- **TASK OBJECTIVE**: Only the pictures should be left out; repeat the rest of the data exactly.

- **INFORMATION PROVIDED**:
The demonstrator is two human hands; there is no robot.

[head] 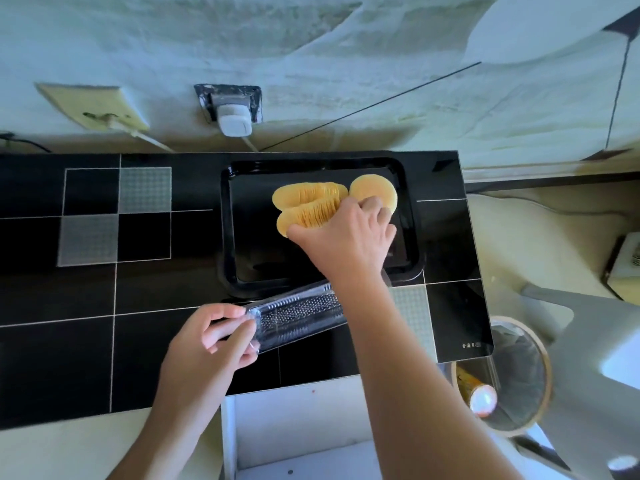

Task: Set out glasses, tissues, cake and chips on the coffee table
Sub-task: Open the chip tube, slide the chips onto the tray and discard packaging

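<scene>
Near the front edge of the black glass coffee table (86,289), the left hand (211,344) pinches a clear ribbed plastic chip tray (298,317); rightward, the right hand (349,237) grips stacked yellow chips (308,206) on the glossy black rectangular tray (235,237).

A black glossy coffee table (104,289), marked with thin white grid lines and a few grey patterned squares, fills the middle. Behind the table rises a pale greenish wall (311,46) with rough, patchy plaster. On that wall, above the table's far edge, sit a dark socket with a white plug (232,114) and a cream switch plate (97,105). Right of the table stands a round waste bin (512,375) on a cream floor (519,237). Daylight is soft.
</scene>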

- **REPLY**:
The demonstrator is two human hands; there is no robot.

[head] 

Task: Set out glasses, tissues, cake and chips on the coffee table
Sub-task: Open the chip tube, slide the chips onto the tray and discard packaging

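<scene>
Near the front edge of the black glass coffee table (86,289), the left hand (211,344) pinches a clear ribbed plastic chip tray (298,317); rightward, the right hand (349,237) grips stacked yellow chips (308,206) on the glossy black rectangular tray (235,237).

A black glossy coffee table (104,289), marked with thin white grid lines and a few grey patterned squares, fills the middle. Behind the table rises a pale greenish wall (311,46) with rough, patchy plaster. On that wall, above the table's far edge, sit a dark socket with a white plug (232,114) and a cream switch plate (97,105). Right of the table stands a round waste bin (512,375) on a cream floor (519,237). Daylight is soft.
</scene>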

Work on the exercise is now concluded.